Monday, 9 June 2014

The Hunter and the Hunt



In the address I gave at my exhibition opening last week I talked about the importance, for me, of photography as a process. I said that, from where I stood, the actual prints were a by-product of an essential process of creative seeing enabled by the camera.  Surrounded as we were by two large white rooms full of eighty-four beautifully framed prints, which I had taken extreme care to make as compellingly attractive as possible, this might have come across as ironic English self-deprecation.  But I meant every word.

A perfect analogy came to me as I was cruising the stalls of a flea-market on Saturday.

When I first visited Austria's Inn Valley as a tourist, as a 12-year old boy in 1966, I was mightily impressed by the ubiquitous hunting trophies.  Every hotel, every bar, every shop had adorned its walls with mounted heads, antlers, and the scalped horn-bearing crania of chamois and ibex.  Above the main door to every old farmhouse a gigantic rack of red deer antlers was hung, where in Britain a large horsehoe might be nailed.  I imagine it fulfilled a similar apotropaic function.  It was all part of the Tyrolean self-presentation: we are a hunting people.

No longer.  Rather like smoking, hunting has become an outsider occupation, denoting reactionary intransigence in the face of modern sensibilities.  The shops in the streets of Innsbruck tell the story: the ones selling tourist tat from Old Austria -- beer steins, dirndl dolls, and antler-decked thermometers -- are closing; the ones selling New Austria -- chic or cheeky t-shirts and baseball caps (No Kangaroos in Austria), hiking gear, expensive jewellery -- are thriving.  Things have changed around here.


At the Saturday flea-market, there was the usual sad-but-decorative detritus of past times: knick-knacks, unplayable instruments, cow-bells, even old cash registers.  But what I noticed were the hunting trophies:  mounted antlers, mouldering heads, and chamois scalps by the box-load.  I imagine you can't give them away.  Or rather, that's precisely what you do.

My analogy was with hunting for sport.
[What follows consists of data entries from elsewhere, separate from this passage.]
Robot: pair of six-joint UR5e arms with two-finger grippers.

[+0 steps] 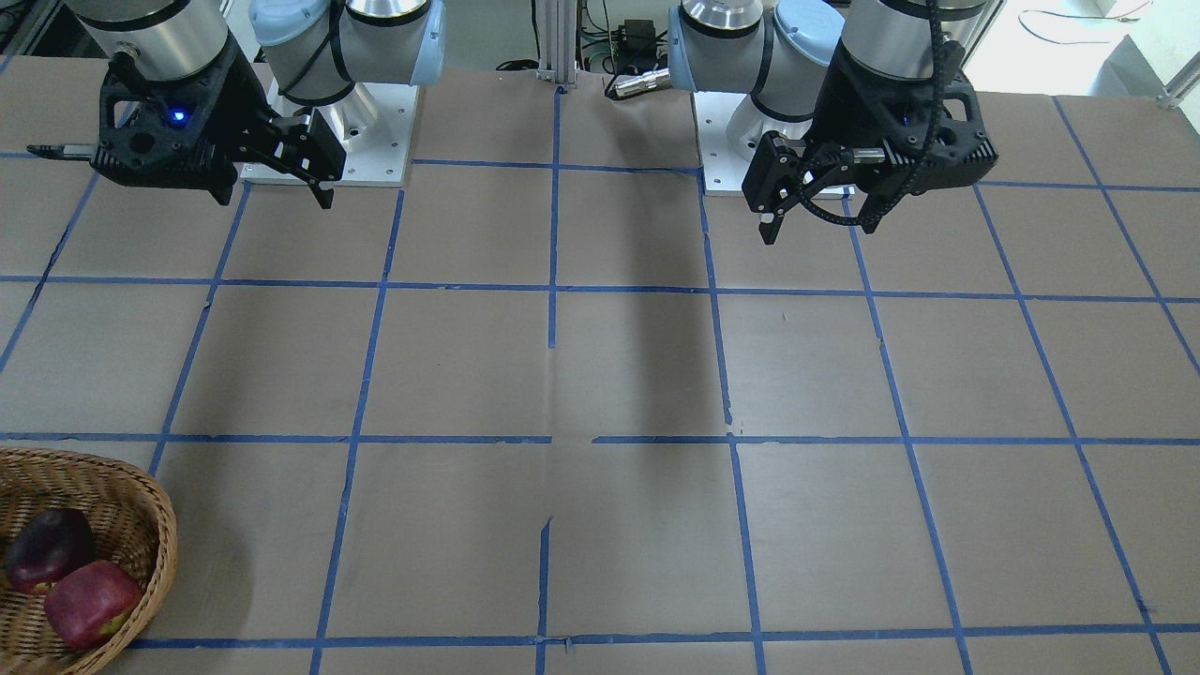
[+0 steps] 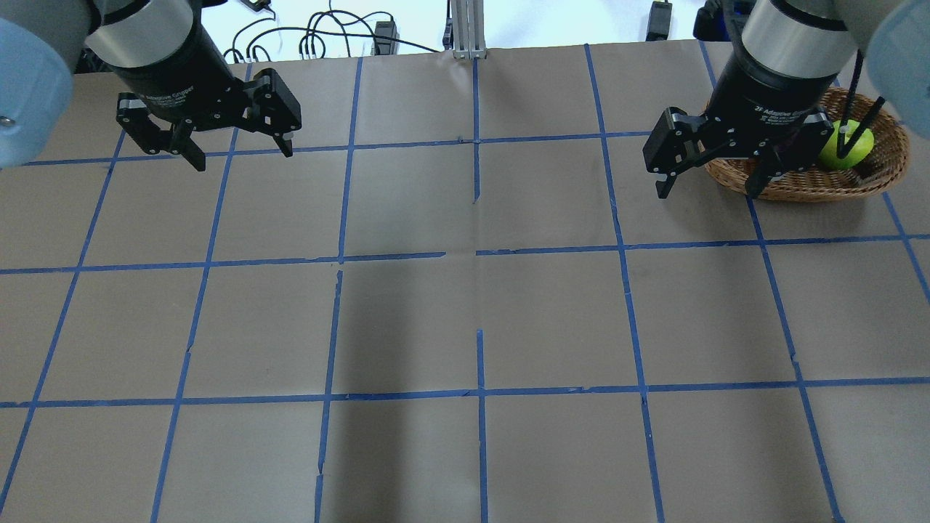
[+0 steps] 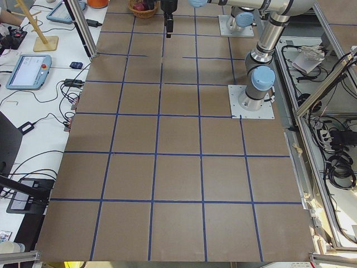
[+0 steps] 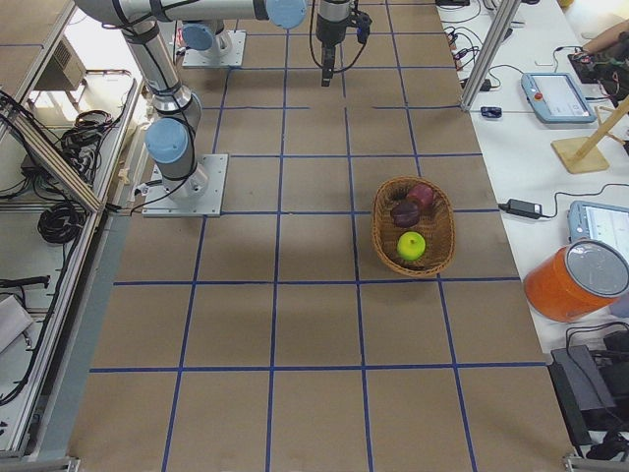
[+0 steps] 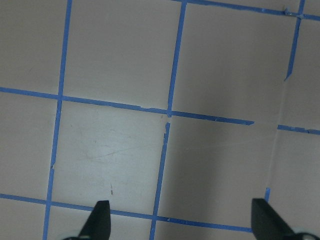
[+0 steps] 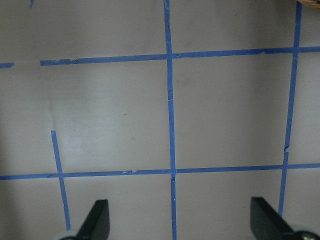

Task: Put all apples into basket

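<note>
The wicker basket (image 4: 378, 231) stands at the table's far edge on my right side; it also shows in the overhead view (image 2: 806, 190) and the front view (image 1: 155, 525). It holds the lime green apple (image 4: 411, 245) (image 2: 846, 145), the maroon apple (image 4: 404, 212) (image 1: 49, 548) and the red apple (image 4: 423, 195) (image 1: 92, 603). My right gripper (image 2: 708, 192) (image 1: 277, 192) (image 6: 181, 220) hangs open and empty above the table, just left of the basket in the overhead view. My left gripper (image 2: 243, 157) (image 1: 817, 225) (image 5: 182, 220) hangs open and empty over the far left of the table.
Blue tape lines divide the brown table into squares. The two arm base plates (image 1: 328, 141) (image 1: 727, 159) sit at the robot's edge. Beyond the table's far edge stand an orange container (image 4: 575, 280), tablets (image 4: 555, 95) and cables.
</note>
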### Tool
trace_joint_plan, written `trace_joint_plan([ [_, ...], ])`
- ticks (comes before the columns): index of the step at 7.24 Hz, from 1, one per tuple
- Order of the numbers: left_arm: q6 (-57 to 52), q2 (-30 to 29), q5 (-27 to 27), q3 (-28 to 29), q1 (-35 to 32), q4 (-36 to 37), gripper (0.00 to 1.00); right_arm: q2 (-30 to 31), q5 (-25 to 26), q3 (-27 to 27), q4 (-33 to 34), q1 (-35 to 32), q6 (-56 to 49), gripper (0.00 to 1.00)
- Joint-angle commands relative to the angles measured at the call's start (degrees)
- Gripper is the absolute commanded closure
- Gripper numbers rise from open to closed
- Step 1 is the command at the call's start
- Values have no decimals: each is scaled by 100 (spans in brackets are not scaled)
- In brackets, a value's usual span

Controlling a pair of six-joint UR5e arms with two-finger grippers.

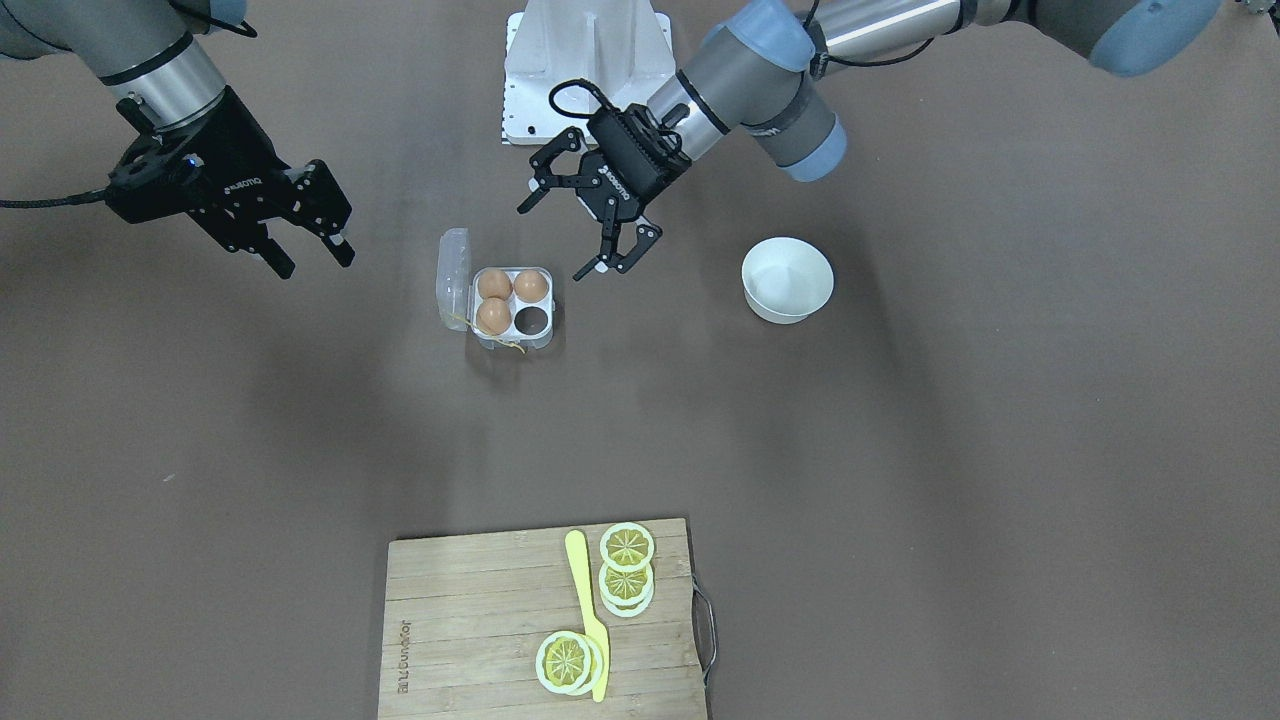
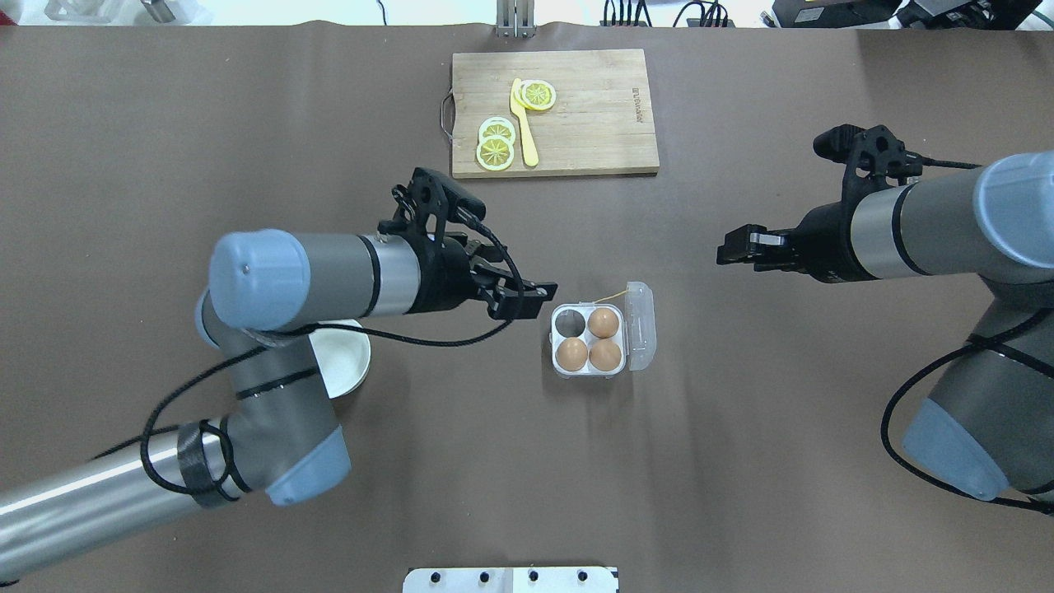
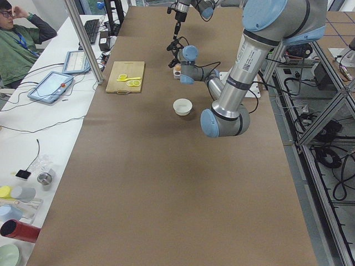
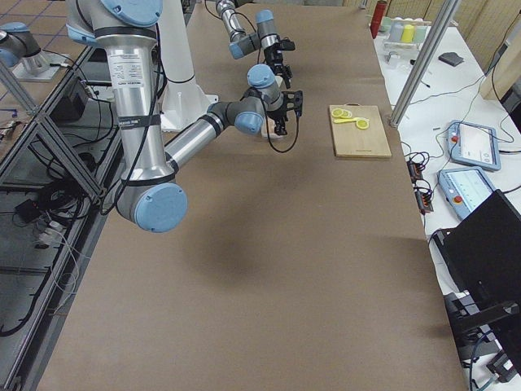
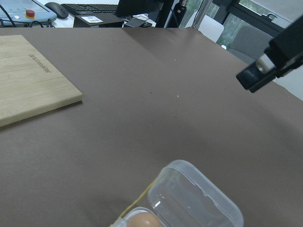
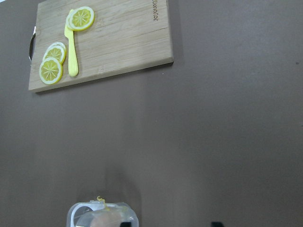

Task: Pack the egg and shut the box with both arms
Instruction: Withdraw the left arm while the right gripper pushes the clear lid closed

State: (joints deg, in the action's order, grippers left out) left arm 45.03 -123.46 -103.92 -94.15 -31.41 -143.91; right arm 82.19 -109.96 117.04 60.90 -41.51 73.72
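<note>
The clear box (image 1: 545, 340) sits mid-table with its lid (image 1: 453, 278) swung open to one side. Three brown eggs (image 1: 494, 284) fill three wells, and one well (image 1: 531, 319) is empty. The box also shows in the overhead view (image 2: 561, 368), with eggs (image 2: 603, 323) and lid (image 2: 641, 325). My left gripper (image 1: 552, 240) is open and empty, hovering just beside the box on its empty-well side (image 2: 539, 298). My right gripper (image 1: 315, 265) is open and empty, raised well off to the lid side (image 2: 729, 249). No loose egg is in view.
A white bowl (image 1: 788, 280) stands beside the left arm and looks empty. It is partly under the arm in the overhead view (image 2: 346, 358). A wooden cutting board (image 1: 470, 620) with lemon slices (image 1: 627, 547) and a yellow knife (image 1: 585, 600) lies at the far edge. A white stand (image 1: 585, 70) is at the robot's base.
</note>
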Motion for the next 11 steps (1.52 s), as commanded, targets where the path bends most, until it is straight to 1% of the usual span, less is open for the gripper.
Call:
trace_joint_plan([
  [1,32,120,-2026,-156,-1422,984,3,-10,298,-321,-735,370,483,100],
  [2,6,225,-2766,-156,-1916,1240,3,-89,517,-392,-764,580,894,100],
  [3,-47,382,-3113,-147,-2243,1243,3,-289,989,-523,-764,922,1142,100],
  [4,-73,462,-3256,-130,-2412,1243,3,-587,1316,-672,-764,1177,1301,100],
  [5,-73,489,-3274,-130,-2466,1234,3,-782,1563,-857,-764,1380,1390,100],
  [6,-73,515,-3344,-130,-2518,1234,3,-914,1878,-902,-755,1608,1399,100],
  [7,-73,568,-3354,-121,-2580,1225,3,-1037,2003,-902,-721,1689,1408,100],
  [8,-73,568,-3476,-112,-2685,1260,3,-1065,2005,-876,-703,1698,1399,100],
  [9,-73,673,-3738,-95,-2956,1278,3,-1065,2005,-798,-685,1699,1399,100],
  [10,-82,787,-4001,-34,-3324,1356,3,-1047,1987,-753,-624,1638,1382,27],
  [11,-187,867,-4030,2,-3606,1514,3,-1056,1952,-527,-128,1524,1364,0],
])
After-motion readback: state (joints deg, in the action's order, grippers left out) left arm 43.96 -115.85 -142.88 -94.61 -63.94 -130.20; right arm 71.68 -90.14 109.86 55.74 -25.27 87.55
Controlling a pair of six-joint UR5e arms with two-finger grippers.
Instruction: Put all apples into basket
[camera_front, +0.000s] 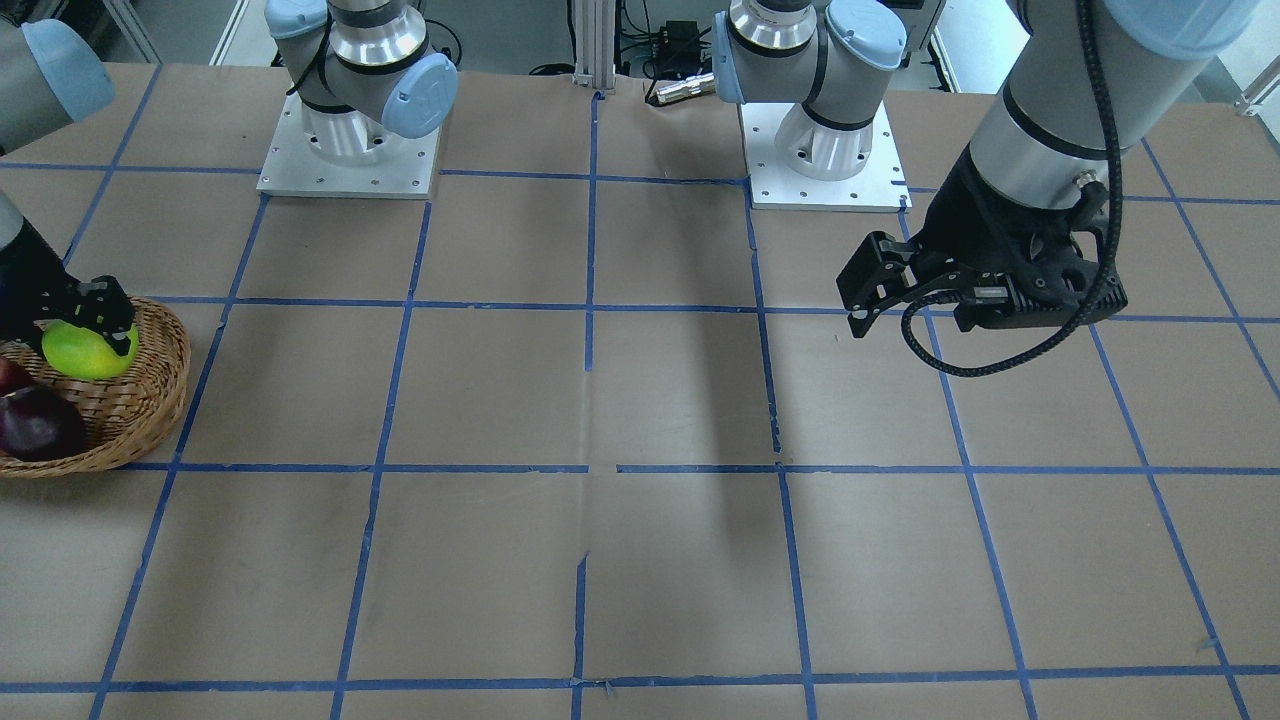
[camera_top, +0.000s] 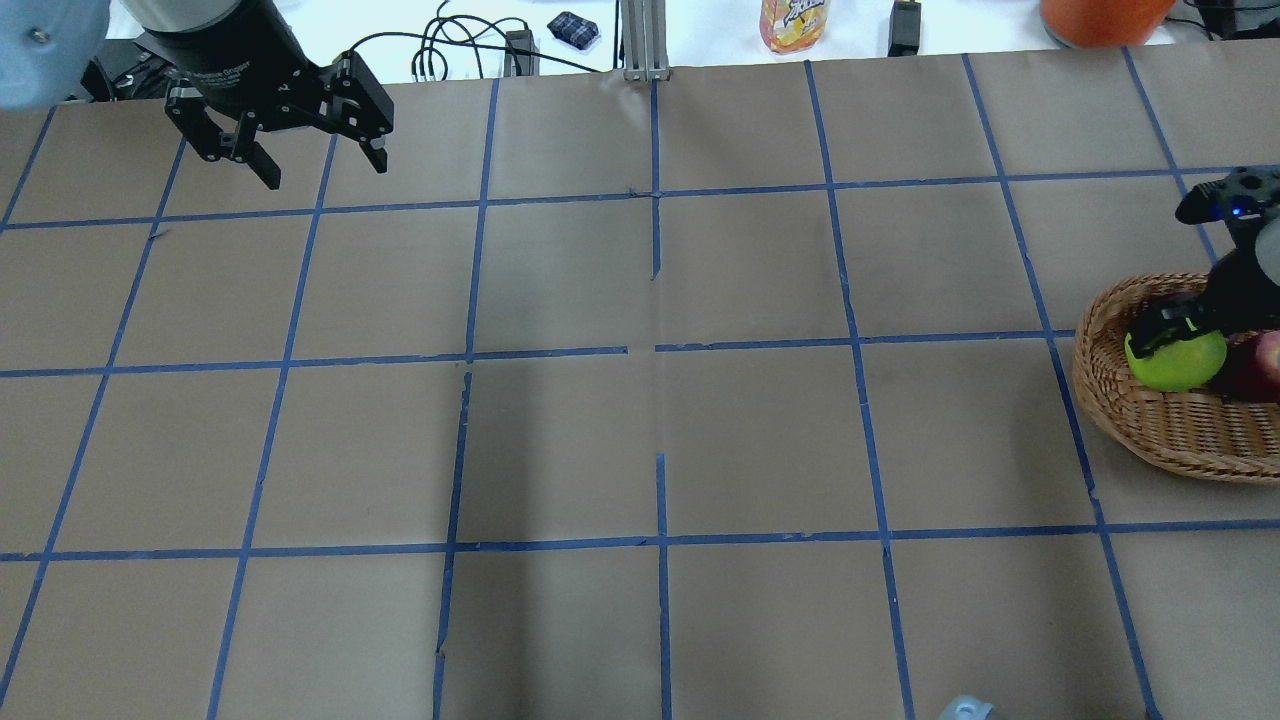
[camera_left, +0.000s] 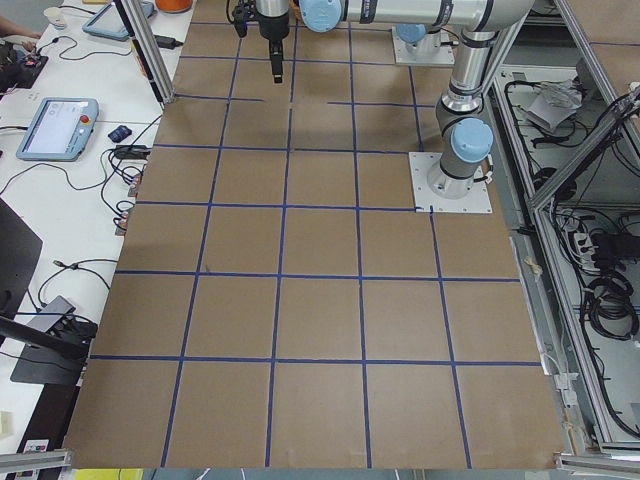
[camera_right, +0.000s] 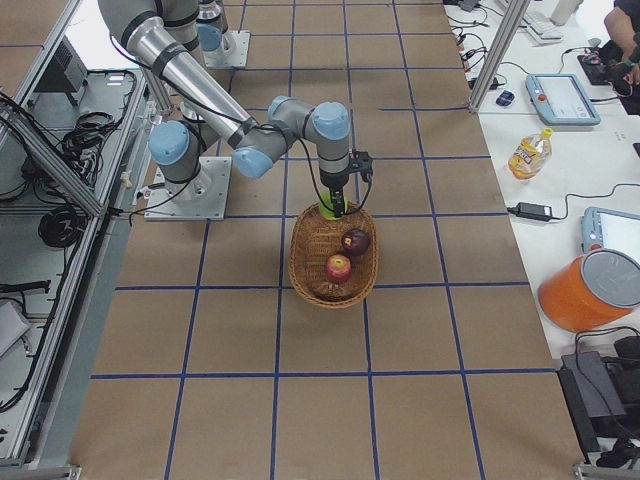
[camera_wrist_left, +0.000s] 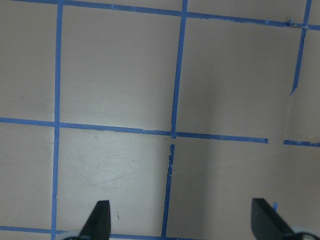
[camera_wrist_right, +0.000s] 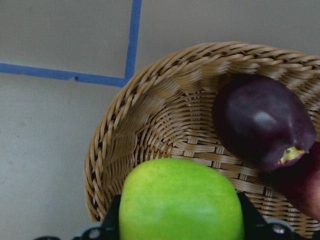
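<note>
The wicker basket (camera_front: 140, 405) stands at the table's right end and also shows in the overhead view (camera_top: 1150, 430). Two dark red apples (camera_front: 40, 422) (camera_wrist_right: 262, 120) lie in it. My right gripper (camera_front: 95, 322) is shut on the green apple (camera_front: 85, 352) (camera_wrist_right: 180, 200) and holds it low inside the basket's near end, with a finger on each side. I cannot tell whether the apple touches the basket floor. My left gripper (camera_top: 290, 150) (camera_wrist_left: 182, 222) is open and empty, above bare table at the far left.
Both arm bases (camera_front: 350, 130) (camera_front: 825, 130) are bolted along the robot's side of the table. Blue tape lines grid the brown tabletop (camera_top: 650, 400). A bottle (camera_top: 793, 22), cables and an orange container (camera_top: 1100, 12) lie beyond the far edge.
</note>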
Photography is not dissimilar as an experience: you assemble the right kit for the day, you set out for a likely spot, you try to let the experience fill your being for a time, and if you are skilful, or simply lucky, you will find what you hoped to find, and will feel a temporary but deep joy.  But the trophy on the wall is always a by-product and, however desirable or magnificent in itself, is never the point or purpose of the hunt, and no substitute for it.